I am currently working on a short tutorial covering the use of the BCD (Binary Coded Decimal) instructions. The introduction and the aaa instruction are completed but I may not have much time to continue with the other 5 instructions before another 2-3 weeks.
Meanwhile, any comment on the style, content, etc. would certainly be appreciated so that I can take those into consideration for the description of the other instructions (and even for what has already been done).
When completed, the entire tutorial will be made available for download as a zipped file in addition to on-line consultation.

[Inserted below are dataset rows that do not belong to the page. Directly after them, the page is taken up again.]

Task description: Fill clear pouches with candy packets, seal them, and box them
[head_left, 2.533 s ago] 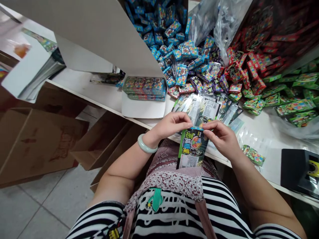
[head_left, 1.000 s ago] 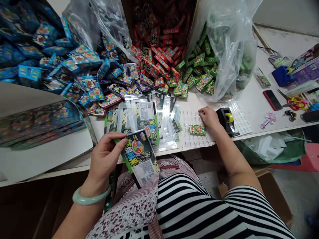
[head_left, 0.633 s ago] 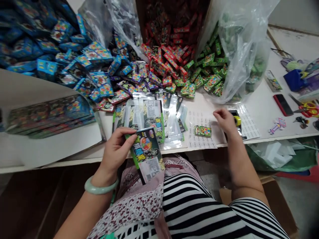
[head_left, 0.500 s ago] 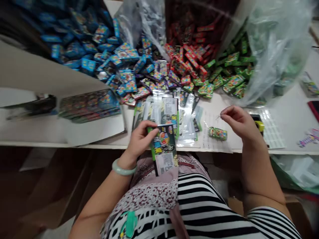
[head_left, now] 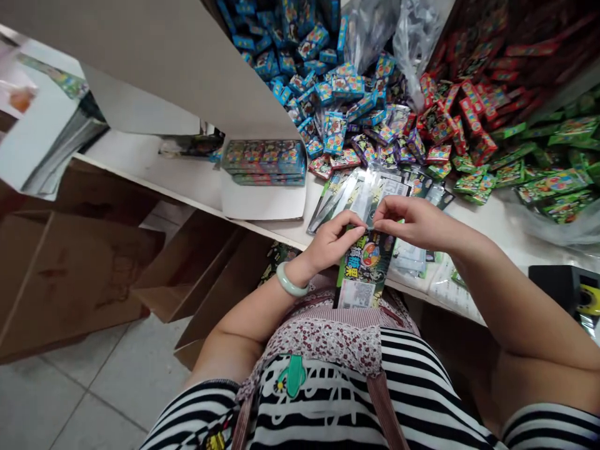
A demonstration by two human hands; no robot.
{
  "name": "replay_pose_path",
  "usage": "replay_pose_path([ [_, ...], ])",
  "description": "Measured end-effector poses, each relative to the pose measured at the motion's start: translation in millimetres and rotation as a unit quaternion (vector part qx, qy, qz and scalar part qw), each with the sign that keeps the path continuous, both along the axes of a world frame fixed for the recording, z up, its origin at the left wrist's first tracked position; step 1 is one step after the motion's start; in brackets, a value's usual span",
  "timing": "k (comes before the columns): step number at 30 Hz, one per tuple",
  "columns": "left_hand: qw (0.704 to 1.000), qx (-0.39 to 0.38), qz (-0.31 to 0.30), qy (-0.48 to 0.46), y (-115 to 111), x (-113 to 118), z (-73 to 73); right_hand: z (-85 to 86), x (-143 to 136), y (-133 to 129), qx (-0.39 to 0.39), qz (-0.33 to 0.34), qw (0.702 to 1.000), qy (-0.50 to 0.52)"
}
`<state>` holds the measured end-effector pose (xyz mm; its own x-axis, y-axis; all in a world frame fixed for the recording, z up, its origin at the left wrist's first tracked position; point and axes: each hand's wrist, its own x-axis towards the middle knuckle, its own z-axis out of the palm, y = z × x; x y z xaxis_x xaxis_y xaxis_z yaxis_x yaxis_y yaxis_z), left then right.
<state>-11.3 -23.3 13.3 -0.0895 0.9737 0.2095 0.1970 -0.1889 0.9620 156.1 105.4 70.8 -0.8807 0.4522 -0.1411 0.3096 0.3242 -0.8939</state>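
My left hand (head_left: pixel 335 242) pinches the upper left corner of a flat black-and-green candy bag (head_left: pixel 363 265). The bag hangs upright in front of my apron, with bright printing and a white label low down. At its top edge, the thumb and forefinger of my right hand (head_left: pixel 407 220) are closed, close to the left fingertips. What sits between the right fingers is too small to make out. Behind both hands, more such flat bags (head_left: pixel 340 194) lie in an overlapping pile on the table, partly covered by my right hand.
Heaped small candy packs lie behind: blue (head_left: pixel 335 131), purple (head_left: pixel 363 150), red (head_left: pixel 473 115) and green (head_left: pixel 557 181). Left of the pile, stacked printed boxes (head_left: pixel 265 161) sit in a white carton (head_left: pixel 262 203). A black-and-yellow tape dispenser (head_left: pixel 553 287) is at right. Cardboard boxes (head_left: pixel 70 281) stand below.
My right hand has come left from beside the lone green pack to the candy bag's top edge. My left hand still holds the bag. The view has swung left.
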Motion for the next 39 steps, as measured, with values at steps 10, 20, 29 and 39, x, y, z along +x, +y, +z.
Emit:
replay_pose_path([
  [10, 0.998, 0.024, 0.064, 0.008, 3, 6, -7.7, 0.1, -9, 0, -0.014, -0.024, 0.998, -0.062],
  [20, 0.994, -0.052, -0.033, -0.093, -24, 6, -17.7, -24.2, -13, 1, -0.37, -0.05, 0.917, -0.138],
  [29, 0.924, 0.126, 0.214, 0.29, -65, -97, 48.8, -35.8, 11, 22, -0.254, -0.171, 0.952, 0.01],
  [39, 0.776, -0.097, 0.201, 0.59, 34, -208, -10.7, -62.7, 16, 2, -0.129, -0.088, 0.988, -0.01],
])
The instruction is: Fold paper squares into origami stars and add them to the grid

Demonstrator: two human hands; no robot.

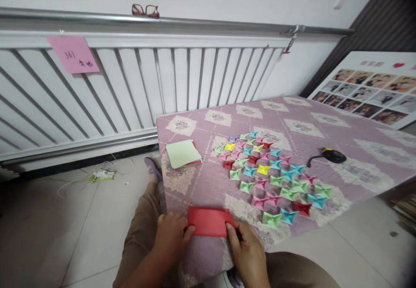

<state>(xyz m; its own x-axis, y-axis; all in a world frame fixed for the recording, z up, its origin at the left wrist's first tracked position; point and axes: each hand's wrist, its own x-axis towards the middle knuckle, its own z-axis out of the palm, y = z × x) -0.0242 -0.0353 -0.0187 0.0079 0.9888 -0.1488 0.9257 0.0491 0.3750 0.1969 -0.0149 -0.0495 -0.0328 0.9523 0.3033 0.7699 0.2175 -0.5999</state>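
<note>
Red folded paper (208, 223) between left hand (172, 236) and right hand (245, 244)

The red folded paper is at the near end of the surface (208, 188), which has a purple patterned cloth. It has the shape of a wide, low rectangle, with its long sides running from left to right. Its colour is a plain, bright red. Along the upper side a second layer shows as a thin strip, so the edges do not meet exactly. The face looks flat and smooth.

The grip of each hand is closed upon this paper: the left thumb presses at the lower left corner, and the right thumb lies over the right edge. The other fingers are partly hidden.

Beyond the left hand lies a stack of square sheets (183, 154), pale green on top with red showing under. To the right stand rows of small folded paper pieces (263, 169) in green, pink, blue, yellow and red.
</note>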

You can examine the initial part at the following:
http://www.ray.masmcode.com/BCDtut.html
Raymond
Raymond,
Very concise and well laid out. I can't wait to see the finished product. This is the type of thing that will help beginners get up to speed.
Paul
Hi Mr Raymond
Thank you for mathschallenge.net site. It is interesting. My son already know. I am studying masm32 documentation !
stay well
RuiLoureiro
Yes, good tutorial :U
What a few rainy days alone can do to get work done!! :bg
The version 1.0 of the tutorial is completed and available for consulting or download at:
http://www.ray.masmcode.com/index.html#bcds
Two programs of mine using BCDs are also included with their source code in the downloadable zipped file.
Any comment for clarifications, improvements, etc. will be greatly appreciated.
Raymond
Ray,
Compliments on the latest addition to your already very good technical data. Its a pleasure to see this standard of technical data available written so clearly. :U
Awesome work, thanks! :bg
I memorized this example of FP math, dunno where this falls in your binary examples but maybe it is useful. (16 bits resolution, +0.00 to +255.99 format, round any thousandths remainder:)
1/2 = 0.50000000
1/4 = 0.25000000
1/8 = 0.12500000
1/16 = 0.06250000
1/32 = 0.03125000
1/64 = 0.01562500
1/128 = 0.00781250
1/256 = 0.00390625 (could be used as sign flag instead)
Decimal: 214.78
128 64 32 16 8 4 2 1 . 1/2 1/4 1/8 1/16 1/32 1/64 1/128 1/256
Binary: 1 1 0 1 0 1 1 0 . 1 1 0 0 0 1 1 1
Hexidecimal: D6 C7
Actual: 214.77734375
Quotedunno where this falls in your binary examples but maybe it is useful
It actually would fall much more in my section dealing with fixed point math (which you can find on the same site). The available library of functions is based on 32 bits, 1 bit for the sign (bit 31 as for normal integers) followed by 15 bits for the integer (-32767 to +32767), and 16 bits for the fractional portion (+/-0.00001).
The "mixed" numbers are handled the same as regular integers for adding and subtracting, and almost the same for multiplying and dividing, all with CPU instructions. Converting to/from ASCII/"mixed" is also relatively easy.